Segment Open

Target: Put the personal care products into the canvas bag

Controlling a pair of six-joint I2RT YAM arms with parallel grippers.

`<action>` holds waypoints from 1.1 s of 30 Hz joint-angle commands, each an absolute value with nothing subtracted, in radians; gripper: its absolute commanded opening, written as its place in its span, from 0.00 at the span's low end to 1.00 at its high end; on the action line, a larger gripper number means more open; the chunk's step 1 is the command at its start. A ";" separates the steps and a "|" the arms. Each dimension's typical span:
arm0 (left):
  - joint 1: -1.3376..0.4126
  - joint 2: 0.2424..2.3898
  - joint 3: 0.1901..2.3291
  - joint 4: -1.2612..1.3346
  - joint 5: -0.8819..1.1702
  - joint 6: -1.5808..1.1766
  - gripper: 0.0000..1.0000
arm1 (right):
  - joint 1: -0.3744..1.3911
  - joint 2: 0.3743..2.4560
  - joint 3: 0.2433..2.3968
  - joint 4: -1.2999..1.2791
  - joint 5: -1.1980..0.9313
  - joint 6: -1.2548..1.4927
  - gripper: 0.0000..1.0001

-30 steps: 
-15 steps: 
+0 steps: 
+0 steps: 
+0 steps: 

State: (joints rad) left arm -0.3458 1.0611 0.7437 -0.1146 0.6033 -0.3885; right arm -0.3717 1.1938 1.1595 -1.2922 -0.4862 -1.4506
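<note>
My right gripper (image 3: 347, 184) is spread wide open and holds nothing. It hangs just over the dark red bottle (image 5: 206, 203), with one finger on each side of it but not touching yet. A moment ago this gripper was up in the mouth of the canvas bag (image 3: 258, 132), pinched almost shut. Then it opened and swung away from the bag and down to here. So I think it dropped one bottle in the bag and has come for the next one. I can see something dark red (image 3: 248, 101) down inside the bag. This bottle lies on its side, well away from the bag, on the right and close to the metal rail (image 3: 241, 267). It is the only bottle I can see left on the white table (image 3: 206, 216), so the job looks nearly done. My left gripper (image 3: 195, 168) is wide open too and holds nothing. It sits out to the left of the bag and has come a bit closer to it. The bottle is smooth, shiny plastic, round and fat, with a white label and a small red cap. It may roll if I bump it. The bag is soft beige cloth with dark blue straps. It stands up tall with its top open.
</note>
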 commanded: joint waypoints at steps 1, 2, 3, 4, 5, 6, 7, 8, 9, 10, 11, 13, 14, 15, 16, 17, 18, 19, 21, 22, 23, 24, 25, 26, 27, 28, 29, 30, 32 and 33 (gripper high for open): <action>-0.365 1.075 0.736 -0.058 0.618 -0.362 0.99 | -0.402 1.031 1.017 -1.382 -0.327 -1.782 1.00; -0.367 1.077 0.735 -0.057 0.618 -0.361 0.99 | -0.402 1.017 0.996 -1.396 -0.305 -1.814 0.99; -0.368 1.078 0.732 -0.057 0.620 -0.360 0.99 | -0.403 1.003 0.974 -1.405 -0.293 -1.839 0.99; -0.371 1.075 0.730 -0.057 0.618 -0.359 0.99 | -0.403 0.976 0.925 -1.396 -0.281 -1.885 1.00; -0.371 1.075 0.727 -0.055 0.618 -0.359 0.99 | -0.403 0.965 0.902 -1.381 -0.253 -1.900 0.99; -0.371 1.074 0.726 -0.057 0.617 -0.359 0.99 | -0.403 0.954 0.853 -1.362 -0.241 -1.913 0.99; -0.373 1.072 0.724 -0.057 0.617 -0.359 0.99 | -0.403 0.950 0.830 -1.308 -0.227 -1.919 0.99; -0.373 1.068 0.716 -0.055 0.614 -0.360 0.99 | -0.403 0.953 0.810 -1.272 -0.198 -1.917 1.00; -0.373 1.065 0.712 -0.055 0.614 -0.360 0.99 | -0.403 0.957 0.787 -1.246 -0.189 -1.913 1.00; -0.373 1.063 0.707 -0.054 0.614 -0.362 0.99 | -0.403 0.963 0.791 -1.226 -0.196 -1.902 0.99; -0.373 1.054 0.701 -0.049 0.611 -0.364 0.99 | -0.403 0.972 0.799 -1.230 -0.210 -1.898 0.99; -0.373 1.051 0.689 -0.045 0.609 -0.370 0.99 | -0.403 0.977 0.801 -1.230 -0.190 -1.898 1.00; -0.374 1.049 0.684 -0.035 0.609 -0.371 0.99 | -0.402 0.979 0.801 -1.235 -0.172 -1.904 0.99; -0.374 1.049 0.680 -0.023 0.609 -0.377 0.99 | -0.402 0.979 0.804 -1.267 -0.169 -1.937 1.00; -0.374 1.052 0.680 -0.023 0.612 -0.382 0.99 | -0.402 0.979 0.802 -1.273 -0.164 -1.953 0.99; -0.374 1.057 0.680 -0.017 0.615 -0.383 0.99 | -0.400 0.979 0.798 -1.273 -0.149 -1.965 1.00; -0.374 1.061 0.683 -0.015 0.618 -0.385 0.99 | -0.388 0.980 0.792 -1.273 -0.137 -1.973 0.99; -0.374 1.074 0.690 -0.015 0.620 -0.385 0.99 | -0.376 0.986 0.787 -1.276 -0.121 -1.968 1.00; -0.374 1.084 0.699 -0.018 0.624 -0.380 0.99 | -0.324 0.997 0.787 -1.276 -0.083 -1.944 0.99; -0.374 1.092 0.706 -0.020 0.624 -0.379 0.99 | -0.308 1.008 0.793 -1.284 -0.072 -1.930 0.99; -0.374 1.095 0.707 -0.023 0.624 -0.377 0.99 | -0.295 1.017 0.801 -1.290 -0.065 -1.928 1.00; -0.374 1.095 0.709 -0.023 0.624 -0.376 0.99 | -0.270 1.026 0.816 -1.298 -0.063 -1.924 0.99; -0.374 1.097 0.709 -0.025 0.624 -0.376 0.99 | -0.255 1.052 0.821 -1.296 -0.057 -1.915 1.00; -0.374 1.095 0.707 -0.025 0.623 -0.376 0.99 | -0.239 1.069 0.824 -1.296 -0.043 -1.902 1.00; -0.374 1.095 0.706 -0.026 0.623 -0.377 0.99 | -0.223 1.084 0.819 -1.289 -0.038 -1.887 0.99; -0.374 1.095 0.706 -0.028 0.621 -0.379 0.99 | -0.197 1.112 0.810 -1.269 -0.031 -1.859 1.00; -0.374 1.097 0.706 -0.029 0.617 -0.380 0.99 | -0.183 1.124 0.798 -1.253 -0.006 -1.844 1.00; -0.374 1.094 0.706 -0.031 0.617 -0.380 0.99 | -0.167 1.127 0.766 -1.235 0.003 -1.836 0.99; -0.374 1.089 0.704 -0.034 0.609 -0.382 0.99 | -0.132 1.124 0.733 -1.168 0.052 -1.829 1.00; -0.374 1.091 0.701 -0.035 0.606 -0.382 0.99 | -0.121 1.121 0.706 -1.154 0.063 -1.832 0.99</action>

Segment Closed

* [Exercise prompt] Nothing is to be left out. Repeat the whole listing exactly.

* [Problem solution]
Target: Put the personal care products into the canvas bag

Controlling a pair of six-joint I2RT YAM arms with parallel grippers.

`<action>` holds waypoints from 1.1 s of 30 Hz joint-angle commands, each an absolute value with nothing subtracted, in radians; gripper: its absolute commanded opening, written as its place in its span, from 0.00 at the span's low end to 1.00 at its high end; on the action line, a larger gripper number means more open; the chunk's step 1 is the command at its start. A ";" separates the steps and a "|" the arms. Each dimension's typical span:
arm0 (left):
  - joint 1: -1.3376..0.4126
  - joint 2: 0.2424..2.3898
  - joint 3: 0.1901..2.3291
  - joint 4: -1.2612..1.3346
  - joint 5: -0.8819..1.1702
  - joint 6: -1.5808..1.1766
  - gripper: 0.0000..1.0000
arm1 (right):
  - joint 1: -0.3744..1.3911
  - joint 2: 0.3743..2.4560
  - joint 3: 0.2433..2.3968
  - joint 4: -1.2999..1.2791
  - joint 5: -1.1980..0.9313
  - joint 6: -1.2548..1.4927
  - gripper: 0.0000..1.0001

-30 steps: 
-15 steps: 
+0 steps: 
+0 steps: 
+0 steps: 

State: (joints rad) left arm -0.3458 1.0611 0.7437 -0.1146 0.6033 -0.3885; right arm -0.3717 1.1938 1.1595 -1.2922 -0.4862 -1.4506
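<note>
My right gripper (image 3: 347, 184) is spread wide open and holds nothing. It hangs just over the dark red bottle (image 5: 206, 203), with one finger on each side of it but not touching yet. A moment ago this gripper was up in the mouth of the canvas bag (image 3: 258, 132), pinched almost shut. Then it opened and swung away from the bag and down to here. So I think it dropped one bottle in the bag and has come for the next one. I can see something dark red (image 3: 248, 101) down inside the bag. This bottle lies on its side, well away from the bag, on the right and close to the metal rail (image 3: 241, 267). It is the only bottle I can see left on the white table (image 3: 206, 216), so the job looks nearly done. My left gripper (image 3: 195, 168) is wide open too and holds nothing. It sits out to the left of the bag and has come a bit closer to it. The bottle is smooth, shiny plastic, round and fat, with a white label and a small red cap. It may roll if I bump it. The bag is soft beige cloth with dark blue straps. It stands up tall with its top open.
</note>
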 commanded: joint waypoints at steps 1, 2, 3, 4, 5, 6, 7, 8, 9, 10, 11, 13, 14, 15, 16, 17, 18, 19, 21, 22, 23, 24, 25, 26, 27, 28, 29, 30, 32 and 33 (gripper high for open): <action>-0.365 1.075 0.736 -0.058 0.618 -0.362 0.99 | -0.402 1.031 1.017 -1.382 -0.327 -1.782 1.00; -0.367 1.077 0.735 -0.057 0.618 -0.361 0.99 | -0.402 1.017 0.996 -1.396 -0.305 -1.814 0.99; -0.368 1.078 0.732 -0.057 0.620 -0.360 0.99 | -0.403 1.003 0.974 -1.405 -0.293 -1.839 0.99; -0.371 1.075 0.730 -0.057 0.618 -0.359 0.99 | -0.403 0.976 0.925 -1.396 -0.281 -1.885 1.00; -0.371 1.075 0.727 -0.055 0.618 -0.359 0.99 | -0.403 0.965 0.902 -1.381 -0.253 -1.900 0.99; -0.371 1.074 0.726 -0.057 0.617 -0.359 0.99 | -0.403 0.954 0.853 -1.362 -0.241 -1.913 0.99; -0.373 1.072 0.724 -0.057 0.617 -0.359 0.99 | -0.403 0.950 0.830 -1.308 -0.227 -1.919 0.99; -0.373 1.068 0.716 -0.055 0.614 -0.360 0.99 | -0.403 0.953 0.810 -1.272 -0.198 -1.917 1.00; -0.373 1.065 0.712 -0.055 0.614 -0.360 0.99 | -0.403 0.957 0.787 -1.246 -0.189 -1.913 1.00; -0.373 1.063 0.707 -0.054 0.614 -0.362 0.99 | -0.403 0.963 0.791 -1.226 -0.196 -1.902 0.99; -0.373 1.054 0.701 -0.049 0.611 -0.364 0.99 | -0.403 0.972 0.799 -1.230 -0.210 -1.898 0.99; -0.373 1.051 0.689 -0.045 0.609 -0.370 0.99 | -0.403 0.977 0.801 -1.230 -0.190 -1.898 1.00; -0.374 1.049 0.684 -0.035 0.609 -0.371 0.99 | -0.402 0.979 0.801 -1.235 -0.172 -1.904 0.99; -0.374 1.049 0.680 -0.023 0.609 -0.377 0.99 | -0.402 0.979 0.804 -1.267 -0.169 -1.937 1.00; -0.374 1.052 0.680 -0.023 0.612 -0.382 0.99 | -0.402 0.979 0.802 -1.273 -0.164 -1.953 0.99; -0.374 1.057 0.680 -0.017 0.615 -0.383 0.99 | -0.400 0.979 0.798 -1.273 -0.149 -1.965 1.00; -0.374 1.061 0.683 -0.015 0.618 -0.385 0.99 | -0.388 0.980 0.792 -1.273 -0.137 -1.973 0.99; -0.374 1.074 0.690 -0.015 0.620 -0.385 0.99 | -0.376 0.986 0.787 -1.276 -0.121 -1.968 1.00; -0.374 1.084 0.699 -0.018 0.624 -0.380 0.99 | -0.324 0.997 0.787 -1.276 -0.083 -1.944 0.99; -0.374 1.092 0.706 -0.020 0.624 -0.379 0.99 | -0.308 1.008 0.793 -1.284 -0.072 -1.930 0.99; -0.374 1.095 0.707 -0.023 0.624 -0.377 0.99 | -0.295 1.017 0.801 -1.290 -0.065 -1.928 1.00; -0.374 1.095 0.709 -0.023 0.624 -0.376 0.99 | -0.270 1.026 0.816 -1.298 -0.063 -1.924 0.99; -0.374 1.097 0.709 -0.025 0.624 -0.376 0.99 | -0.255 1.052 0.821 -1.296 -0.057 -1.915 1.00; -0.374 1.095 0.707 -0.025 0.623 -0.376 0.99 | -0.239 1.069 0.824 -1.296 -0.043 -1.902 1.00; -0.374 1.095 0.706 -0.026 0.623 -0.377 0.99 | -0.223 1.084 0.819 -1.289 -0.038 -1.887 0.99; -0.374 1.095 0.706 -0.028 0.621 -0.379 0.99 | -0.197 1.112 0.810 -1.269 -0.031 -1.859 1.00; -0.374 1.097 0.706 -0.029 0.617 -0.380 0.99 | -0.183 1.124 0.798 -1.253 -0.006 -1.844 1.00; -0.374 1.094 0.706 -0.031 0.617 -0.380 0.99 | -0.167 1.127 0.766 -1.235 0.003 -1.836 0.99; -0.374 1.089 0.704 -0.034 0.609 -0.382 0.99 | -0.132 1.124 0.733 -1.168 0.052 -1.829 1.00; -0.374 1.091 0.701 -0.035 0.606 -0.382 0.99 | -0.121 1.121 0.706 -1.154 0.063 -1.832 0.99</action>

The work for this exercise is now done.